三尊(さんぞん)は、仏像が3体並んだ姿に見立てた呼び名。真ん中が高く、両脇が低い、あの形だ。英語ではヘッドアンドショルダー ―― 頭と両肩。天井を知らせる代表的なサインとして、昔から意識されてきた。
三尊=3つの山、真ん中が頭
上昇してきた価格が高値をつけて下げ(左肩)、また上げて前より高い高値をつけて下げ(頭)、3度目に上げるが頭には届かず失速する(右肩)。この3つの山と、左右の谷を結んだネックラインでできるのが三尊だ。
意味はシンプル。高値を更新できたのが真ん中の1回だけで、3度目(右肩)は前の高値に届かなかった。買いの力がだんだん弱っている証拠で、ネックラインを割ると下落に転じやすい。逆三尊は上下逆で、底で3回踏ん張って上昇に転じる形になる。
なぜダブルトップより強いとされるのか
ダブルトップが「2回跳ね返された壁」なら、三尊は「3回の攻防のすえに、高値更新が続かなくなった」形。買い方が頭で一度は高値を更新したのに、右肩でそれを維持できなかった ―― この“失敗の確認”が入るぶん、天井としての説得力が一段強い。多くのトレーダーが同じ形を見て身構えるため、ネックライン割れで売りが集まりやすいのも理由だ。
とはいえ「強いパターンだから当たる」ではない。
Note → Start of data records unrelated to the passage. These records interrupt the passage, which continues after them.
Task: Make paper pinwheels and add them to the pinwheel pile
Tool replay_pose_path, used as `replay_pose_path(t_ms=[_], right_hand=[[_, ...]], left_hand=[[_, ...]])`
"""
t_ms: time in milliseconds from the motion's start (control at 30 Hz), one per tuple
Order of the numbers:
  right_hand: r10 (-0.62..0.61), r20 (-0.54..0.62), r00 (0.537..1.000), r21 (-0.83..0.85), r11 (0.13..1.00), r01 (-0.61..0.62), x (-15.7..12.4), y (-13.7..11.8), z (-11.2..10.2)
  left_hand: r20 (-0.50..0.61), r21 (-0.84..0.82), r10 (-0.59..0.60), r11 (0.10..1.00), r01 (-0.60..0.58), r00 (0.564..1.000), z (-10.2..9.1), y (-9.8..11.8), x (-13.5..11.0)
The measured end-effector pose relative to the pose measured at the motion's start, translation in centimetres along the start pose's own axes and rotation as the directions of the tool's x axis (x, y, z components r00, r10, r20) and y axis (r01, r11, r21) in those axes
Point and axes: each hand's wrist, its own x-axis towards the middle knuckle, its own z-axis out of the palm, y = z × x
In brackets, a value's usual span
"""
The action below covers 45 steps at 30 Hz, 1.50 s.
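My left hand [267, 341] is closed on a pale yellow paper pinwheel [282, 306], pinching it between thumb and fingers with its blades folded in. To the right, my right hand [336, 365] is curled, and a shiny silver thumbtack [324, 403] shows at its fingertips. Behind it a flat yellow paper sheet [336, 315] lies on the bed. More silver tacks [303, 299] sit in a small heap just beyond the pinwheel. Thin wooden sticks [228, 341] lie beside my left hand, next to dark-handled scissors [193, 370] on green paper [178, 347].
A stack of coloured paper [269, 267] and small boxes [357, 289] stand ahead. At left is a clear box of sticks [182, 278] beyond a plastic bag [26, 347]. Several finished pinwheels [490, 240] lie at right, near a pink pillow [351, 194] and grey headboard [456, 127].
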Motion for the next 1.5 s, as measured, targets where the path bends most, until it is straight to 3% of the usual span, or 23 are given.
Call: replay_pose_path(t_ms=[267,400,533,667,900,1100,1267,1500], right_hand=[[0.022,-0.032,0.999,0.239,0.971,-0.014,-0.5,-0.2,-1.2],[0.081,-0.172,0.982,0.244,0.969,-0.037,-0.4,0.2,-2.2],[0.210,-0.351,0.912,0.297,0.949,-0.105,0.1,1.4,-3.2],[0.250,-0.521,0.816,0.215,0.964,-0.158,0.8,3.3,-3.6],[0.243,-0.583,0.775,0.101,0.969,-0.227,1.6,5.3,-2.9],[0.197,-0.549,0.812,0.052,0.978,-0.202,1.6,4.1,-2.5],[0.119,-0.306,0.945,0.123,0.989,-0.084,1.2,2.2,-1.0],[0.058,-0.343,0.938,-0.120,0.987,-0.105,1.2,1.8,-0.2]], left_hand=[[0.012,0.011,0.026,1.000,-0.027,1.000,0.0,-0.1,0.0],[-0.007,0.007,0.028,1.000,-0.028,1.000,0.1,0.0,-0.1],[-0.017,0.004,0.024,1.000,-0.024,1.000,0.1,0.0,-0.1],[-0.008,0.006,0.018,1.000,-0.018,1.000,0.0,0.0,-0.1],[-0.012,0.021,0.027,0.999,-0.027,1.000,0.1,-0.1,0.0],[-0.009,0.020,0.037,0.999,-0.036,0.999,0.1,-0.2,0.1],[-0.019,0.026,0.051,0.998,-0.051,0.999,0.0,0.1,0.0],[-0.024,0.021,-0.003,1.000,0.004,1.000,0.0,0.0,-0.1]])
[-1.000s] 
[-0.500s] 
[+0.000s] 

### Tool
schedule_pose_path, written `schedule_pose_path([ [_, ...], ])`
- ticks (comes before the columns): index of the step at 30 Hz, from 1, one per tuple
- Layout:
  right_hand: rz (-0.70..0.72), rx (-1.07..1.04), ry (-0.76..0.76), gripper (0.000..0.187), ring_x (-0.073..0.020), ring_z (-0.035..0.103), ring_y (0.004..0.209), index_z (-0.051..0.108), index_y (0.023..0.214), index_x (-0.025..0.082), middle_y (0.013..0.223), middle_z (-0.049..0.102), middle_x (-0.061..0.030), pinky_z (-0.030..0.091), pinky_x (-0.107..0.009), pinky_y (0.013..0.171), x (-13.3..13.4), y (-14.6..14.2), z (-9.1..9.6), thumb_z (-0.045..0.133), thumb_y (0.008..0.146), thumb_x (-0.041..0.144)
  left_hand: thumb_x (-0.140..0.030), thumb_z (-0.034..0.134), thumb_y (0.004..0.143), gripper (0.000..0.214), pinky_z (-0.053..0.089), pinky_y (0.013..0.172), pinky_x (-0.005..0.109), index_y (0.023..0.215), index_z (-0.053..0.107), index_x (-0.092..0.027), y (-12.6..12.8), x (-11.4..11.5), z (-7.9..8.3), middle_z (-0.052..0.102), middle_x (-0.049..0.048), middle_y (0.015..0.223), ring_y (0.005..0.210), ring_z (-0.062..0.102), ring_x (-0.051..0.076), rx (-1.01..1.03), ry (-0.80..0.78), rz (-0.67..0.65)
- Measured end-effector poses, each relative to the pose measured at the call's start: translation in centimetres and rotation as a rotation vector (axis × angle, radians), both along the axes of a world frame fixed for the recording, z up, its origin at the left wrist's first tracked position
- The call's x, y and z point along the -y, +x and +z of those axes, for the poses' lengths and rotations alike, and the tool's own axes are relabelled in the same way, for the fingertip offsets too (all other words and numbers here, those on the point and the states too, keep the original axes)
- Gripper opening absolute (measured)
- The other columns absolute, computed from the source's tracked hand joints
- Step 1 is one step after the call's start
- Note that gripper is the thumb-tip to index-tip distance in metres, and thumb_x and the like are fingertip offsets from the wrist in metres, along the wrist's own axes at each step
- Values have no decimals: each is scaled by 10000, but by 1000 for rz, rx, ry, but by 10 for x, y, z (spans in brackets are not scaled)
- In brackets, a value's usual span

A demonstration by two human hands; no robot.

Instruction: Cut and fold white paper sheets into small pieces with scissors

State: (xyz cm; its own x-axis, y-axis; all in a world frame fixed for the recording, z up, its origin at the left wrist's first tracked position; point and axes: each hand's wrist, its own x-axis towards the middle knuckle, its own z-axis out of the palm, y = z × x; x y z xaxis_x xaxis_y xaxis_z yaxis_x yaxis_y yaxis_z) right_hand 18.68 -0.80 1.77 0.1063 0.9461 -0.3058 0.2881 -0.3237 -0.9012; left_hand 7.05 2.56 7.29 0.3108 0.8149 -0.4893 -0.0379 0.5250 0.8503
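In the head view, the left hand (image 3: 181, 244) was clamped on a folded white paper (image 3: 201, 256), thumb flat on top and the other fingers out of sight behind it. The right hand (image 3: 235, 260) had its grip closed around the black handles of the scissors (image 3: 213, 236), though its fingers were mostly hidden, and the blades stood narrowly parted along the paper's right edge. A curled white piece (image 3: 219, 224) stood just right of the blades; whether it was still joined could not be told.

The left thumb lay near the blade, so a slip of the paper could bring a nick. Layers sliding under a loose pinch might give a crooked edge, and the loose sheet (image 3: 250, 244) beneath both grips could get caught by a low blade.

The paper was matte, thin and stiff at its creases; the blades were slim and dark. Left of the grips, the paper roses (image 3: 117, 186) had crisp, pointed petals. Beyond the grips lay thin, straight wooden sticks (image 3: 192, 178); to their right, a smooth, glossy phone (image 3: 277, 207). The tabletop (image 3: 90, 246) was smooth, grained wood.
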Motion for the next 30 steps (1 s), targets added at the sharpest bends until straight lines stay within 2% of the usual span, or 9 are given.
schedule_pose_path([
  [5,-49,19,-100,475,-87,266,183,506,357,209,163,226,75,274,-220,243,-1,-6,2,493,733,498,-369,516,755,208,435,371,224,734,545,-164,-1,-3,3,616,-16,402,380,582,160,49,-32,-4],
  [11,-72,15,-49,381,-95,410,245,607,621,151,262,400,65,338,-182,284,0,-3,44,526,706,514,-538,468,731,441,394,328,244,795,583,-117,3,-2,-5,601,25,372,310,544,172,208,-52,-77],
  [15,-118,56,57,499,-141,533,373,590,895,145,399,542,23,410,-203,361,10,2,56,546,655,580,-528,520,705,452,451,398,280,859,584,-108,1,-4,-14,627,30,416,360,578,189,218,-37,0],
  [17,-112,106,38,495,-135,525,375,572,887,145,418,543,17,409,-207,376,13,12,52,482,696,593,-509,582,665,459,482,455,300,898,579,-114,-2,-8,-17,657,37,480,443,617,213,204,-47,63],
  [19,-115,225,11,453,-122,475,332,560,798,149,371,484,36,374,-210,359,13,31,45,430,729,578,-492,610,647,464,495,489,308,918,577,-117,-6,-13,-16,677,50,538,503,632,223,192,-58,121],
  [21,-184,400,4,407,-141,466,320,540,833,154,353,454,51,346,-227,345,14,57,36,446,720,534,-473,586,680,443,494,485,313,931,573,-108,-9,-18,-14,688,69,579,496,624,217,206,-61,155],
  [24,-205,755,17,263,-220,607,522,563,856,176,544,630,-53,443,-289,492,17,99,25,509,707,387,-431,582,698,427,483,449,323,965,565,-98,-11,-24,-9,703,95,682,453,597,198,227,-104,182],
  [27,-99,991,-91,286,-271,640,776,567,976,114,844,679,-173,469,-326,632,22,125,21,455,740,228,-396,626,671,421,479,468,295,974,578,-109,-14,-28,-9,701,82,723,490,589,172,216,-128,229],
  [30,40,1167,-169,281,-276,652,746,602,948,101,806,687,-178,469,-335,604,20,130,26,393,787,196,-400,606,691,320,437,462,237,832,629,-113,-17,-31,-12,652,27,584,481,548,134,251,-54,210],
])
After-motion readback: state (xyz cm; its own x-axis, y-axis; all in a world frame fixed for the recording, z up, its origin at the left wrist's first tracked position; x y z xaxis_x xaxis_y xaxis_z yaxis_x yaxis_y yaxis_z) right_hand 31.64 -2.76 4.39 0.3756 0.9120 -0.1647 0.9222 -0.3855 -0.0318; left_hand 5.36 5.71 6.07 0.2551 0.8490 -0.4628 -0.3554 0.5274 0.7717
あくまでダブルトップと同じく、成立を待つ規律のほうが大事になる。
成立はネックライン割れ ― 右肩で先走らない
右肩ができかけたところで「三尊だ、天井だ」と売りたくなる。ここが罠。右肩がそのまま伸びて頭を超え、ただの上昇継続になることも普通にある。三尊が成立するのは、ネックラインを明確に下抜けたとき。それまでは、きれいに見えても“候補”のまま扱う。
右肩の“勢い低下”を裏取りする
三尊の信頼度は、右肩の弱さで測れる。頭より右肩が低いのは形の前提だが、そこにオシレーターの勢い低下が重なると、より崩れやすい。頭と右肩でダイバージェンス(価格は下がっているのにRSIは…など)や、MACDのヒストグラム縮小が見えれば、買いの息切れの裏取りになる。
形(三尊)と勢い(オシレーター)の2つが同じ方向を指したとき、ネックライン割れは素直に伸びやすい。
下げ幅の目安 ― 頭からネックラインの高さ分
成立後の目安は、ダブルトップと同じ考え方。頭の頂点からネックラインまでの高さと、同じだけネックラインから下が、下落の一つの目標になる。逆三尊なら上に同じ高さ分。出口の当たりを持っておくと、伸ばしすぎて利を溶かす失敗を避けやすい。
三尊の“割れ待ち”をデモで練習
きれいな三尊ほど、右肩で先走って売りたくなる。TradersHighのデモバトルで、ネックライン割れを待って入る型を反復しよう。先走って負けた回数を記録して減らすほど、成績は安定してくる。
よくある質問
Q.左右の肩は同じ高さじゃないとダメ?
厳密に同じである必要はない。だいたい同じくらいで、どちらも頭より低ければいい。教科書どおりの完璧な形はむしろ稀。形にこだわりすぎず、ネックライン割れで判断する。
Q.ネックラインが斜めになっている。どう引く?
左右の谷を結べば、多少斜めでも問題ない。水平でなくても、そのラインを明確に割ったかどうかで成立を判断する。ヒゲだけの一瞬の割れは疑う。
Q.三尊とダブルトップ、どっちを優先して見る?
出ているほうを見ればいい。両方とも「ネックライン割れで成立」という判断は共通。三尊のほうが攻防が多いぶん信頼されやすいが、待つ規律が大事なのはどちらも同じ。